Ma chambre était restée exactement dans le même état qu'à mon départ, une épaisse couche de poussière recouvrait donc mes meubles et mon lit et une odeur de renfermé infectait la pièce. N'ayant jamais quitté la maison aussi longtemps, je n'avais eu aucune idée de ce que mon oncle était capable de faire pour se venger de mon départ. Ou alors il était véritablement incapable de s'occuper seul d'une maison et de lui-même et avait favorisé sa survie. C'était à se demander comment il avait survécu avant que je ne joue les femmes de ménage.

Je pliai la couverture de manière à ne pas faire s'envoler la poussière et descendis les escaliers précautionneusement en prenant soin de ne pas manquer les marches que je ne voyais pas. Dans l'entrée, mon barda coincé en pince entre mon bras droit et mon torse, la main gauche sur la poignée de la porte, mon oncle m'interpella.
- Je sors aérer ma couette. Et je vais faire le ménage de ma chambre. Je ne peux pas dormir là-dedans, répondis-je avec une pointe de rancœur qu'il ne prit pas la peine de remarquer.
Notre jardin n'étais pas très grand -il suivait la délimitation de la maison et continuait sur 4 mètres, séparé du trottoir et de celui des voisins par des barrières en bois décolorées- malgré cela, l'herbe était haute et irrégulière, le coin droit envahis par les orties et le gauche par de jeunes pousses de ronces.
Je secouai plusieurs fois ma couverture et le bruit du tissus claquant recouvrit le salut de la voisine de gauche. Une fine et grande sexagénaire aux cheveux très courts argentés, de petites lunettes rondes en métal et un sourire toujours agréable. Madame Woodcroft s'était installée ici 30 ans plus tôt et son compagnon l'avait rejoint 10 ans après. Elle portait des habits amples en lin gris et vert et un grand collier de perles rouges.
Je la saluai de la main et lui renvoyai son sourire.
-Bonjour madame Woodcroft ! Vous avez passé une bonne année ?
-Elle s'est bien passée, mais c'est à toi que je devrais demander. Tu étais en pensionnat, c'est cela ?
- Oui ! Dans le Nord.
Entre l'arrivée de ma lettre d'admission et mon départ à Hogwarts, la nouvelle avait été tellement dure à digérer que mon oncle m'avait privé de sortie. Le voisinage n'avait pas su pourquoi j'avais disparu un an mais mon oncle avait bien dû leur donner une explication.
-Ha bien ! Fit-elle avec une inspiration qui fit sursauter son torse maigre comme elle seule savait les faire.
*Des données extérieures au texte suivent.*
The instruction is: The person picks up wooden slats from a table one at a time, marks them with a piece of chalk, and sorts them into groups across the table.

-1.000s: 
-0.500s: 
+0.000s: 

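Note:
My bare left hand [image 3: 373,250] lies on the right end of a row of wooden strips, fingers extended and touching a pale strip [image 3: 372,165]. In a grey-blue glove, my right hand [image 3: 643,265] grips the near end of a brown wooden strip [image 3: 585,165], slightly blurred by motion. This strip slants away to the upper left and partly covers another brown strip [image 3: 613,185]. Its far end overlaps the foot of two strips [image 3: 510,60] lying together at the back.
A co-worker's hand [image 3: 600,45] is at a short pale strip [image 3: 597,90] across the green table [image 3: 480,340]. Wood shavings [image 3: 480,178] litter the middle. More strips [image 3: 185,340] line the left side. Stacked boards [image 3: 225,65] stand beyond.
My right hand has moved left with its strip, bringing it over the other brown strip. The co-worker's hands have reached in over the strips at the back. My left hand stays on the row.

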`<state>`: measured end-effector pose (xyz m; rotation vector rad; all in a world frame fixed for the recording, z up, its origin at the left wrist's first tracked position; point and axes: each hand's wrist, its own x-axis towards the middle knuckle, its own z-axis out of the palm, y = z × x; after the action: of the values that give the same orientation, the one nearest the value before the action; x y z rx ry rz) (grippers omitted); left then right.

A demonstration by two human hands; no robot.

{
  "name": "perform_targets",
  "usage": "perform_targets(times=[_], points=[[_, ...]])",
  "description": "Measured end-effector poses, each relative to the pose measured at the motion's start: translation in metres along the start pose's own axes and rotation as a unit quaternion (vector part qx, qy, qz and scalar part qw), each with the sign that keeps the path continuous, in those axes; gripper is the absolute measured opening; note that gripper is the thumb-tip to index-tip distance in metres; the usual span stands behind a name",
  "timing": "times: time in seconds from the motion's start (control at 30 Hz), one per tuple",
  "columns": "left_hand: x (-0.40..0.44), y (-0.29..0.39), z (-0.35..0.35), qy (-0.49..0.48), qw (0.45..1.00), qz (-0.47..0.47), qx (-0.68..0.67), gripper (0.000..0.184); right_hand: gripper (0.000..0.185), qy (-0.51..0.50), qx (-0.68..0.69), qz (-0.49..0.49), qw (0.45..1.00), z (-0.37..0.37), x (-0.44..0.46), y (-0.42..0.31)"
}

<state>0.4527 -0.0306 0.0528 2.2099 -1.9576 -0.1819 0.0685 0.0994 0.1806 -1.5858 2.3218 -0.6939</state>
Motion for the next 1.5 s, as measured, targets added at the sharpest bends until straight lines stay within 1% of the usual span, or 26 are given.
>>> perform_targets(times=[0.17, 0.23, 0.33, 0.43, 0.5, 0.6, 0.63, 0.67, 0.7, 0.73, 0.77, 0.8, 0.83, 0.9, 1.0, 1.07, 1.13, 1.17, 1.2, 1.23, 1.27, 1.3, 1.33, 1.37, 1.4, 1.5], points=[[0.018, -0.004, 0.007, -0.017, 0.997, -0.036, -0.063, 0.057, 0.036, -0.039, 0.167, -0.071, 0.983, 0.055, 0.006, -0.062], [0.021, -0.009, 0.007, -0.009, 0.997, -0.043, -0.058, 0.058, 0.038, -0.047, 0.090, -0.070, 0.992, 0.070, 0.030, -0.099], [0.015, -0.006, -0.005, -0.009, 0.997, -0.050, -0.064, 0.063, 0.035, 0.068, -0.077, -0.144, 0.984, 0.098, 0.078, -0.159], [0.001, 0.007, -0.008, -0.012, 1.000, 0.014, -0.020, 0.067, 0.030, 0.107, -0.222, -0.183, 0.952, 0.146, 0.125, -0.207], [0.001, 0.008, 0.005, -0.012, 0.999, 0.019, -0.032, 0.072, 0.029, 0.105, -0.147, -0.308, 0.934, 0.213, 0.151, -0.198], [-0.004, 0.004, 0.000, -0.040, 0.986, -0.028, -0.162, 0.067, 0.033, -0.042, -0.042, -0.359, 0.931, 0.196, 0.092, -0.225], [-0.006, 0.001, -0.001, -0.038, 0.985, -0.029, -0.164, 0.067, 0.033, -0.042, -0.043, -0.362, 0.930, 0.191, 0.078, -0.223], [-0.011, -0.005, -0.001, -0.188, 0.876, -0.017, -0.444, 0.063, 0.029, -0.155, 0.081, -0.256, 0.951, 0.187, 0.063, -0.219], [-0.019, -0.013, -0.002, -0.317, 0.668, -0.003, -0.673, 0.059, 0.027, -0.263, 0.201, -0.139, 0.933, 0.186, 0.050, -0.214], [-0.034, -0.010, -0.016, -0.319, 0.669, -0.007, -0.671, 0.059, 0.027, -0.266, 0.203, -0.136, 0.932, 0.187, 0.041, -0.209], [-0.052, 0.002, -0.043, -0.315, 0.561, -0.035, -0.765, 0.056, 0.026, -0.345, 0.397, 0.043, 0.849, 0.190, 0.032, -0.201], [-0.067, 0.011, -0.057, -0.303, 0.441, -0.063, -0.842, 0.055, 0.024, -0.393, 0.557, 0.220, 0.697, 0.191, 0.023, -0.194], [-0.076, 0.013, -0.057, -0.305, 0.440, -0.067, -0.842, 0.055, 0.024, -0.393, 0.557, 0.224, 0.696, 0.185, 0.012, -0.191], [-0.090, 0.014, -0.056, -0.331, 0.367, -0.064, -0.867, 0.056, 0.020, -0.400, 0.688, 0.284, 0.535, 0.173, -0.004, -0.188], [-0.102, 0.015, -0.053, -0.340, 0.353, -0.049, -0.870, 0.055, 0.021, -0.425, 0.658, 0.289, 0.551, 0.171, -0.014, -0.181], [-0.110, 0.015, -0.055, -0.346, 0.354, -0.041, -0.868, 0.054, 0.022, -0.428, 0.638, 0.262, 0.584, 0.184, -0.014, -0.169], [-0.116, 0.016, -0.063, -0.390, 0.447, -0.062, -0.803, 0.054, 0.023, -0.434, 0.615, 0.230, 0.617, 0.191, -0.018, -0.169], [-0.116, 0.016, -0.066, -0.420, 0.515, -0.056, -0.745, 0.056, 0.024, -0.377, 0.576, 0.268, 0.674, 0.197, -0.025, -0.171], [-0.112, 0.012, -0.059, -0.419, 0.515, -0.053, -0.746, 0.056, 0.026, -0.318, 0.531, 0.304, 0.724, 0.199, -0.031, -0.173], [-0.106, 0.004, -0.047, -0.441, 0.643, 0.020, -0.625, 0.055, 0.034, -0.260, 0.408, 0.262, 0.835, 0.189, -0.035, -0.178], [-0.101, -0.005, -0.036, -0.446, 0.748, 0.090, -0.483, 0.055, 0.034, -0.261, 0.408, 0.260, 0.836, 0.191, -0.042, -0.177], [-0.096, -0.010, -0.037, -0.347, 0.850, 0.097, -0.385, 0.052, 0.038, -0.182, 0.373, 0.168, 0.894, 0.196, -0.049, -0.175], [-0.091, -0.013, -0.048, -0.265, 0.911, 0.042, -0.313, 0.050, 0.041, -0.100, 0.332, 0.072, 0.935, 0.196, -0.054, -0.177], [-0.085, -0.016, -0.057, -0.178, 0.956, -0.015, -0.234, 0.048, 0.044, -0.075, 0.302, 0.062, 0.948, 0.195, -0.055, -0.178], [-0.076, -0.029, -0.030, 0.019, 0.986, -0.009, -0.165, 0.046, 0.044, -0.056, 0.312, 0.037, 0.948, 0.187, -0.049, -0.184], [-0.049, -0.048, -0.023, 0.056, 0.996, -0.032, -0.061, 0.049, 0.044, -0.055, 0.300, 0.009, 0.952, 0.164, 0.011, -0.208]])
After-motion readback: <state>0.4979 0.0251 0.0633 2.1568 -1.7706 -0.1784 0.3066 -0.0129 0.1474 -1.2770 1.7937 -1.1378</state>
Et tu y retourne l'année prochaine ?
- Oui ! L'école fait collège et lycée.
-Ha bien... Et tu descends dans le sud pour le soleil de l'été !
-Exactement !
J'entendis grogner par la porte entrouverte.
-Je dois vous laisser. Bonne soirée madame Woodcroft.
-Ce fût un plaisir de te revoir mon petit.
Un dernier sourire et je traînai la couverture jusqu'à ma chambre.
-Et dépêches toi ! Nous mangeons dans une demi-heure !
Une demi-heure ?! Mais je ne pouvais pas nettoyer ma chambre et préparer le repas en si peu de temps ! Voulait-il vraiment me faire dormir dans la poussière ?
Je passai donc un rapide coup sur mon bureau, le rebord de ma fenêtre, la petite commode et ma table de chevet (seuls meubles présents dans la pièce). Je tapai mes oreillers par ma fenêtre ; tout en constatant les volets fermés de la fenêtre identique à la mienne de la maison de droite, habituellement ouverts ; et rejoignis la cuisine. J'avais mis 40 minutes et le repas attendra bien que je m'y mette. Mais sur la table m'attendait déjà une assiette fumante, des couverts et un verre d'eau. Je regardais mon oncle perplexe. Lui était toujours sur le canapé devant la télé, mais s'était dressé une assiette et un verre de vin rouge sur la table basse.
- Tu as récupéré un elfe de maison ? Plaisantai-je
-De quoi tu parles ? Grommela-t-il après une seconde d'hésitation, mange, ça va être froid.
La viande était un peu grillée et les légumes pas cuits mais j'appréciai le geste. Mon oncle avait appris à survivre seul pendant une année et c'était tant mieux pour moi. Hogwarts avait réellement sauvé ma vie.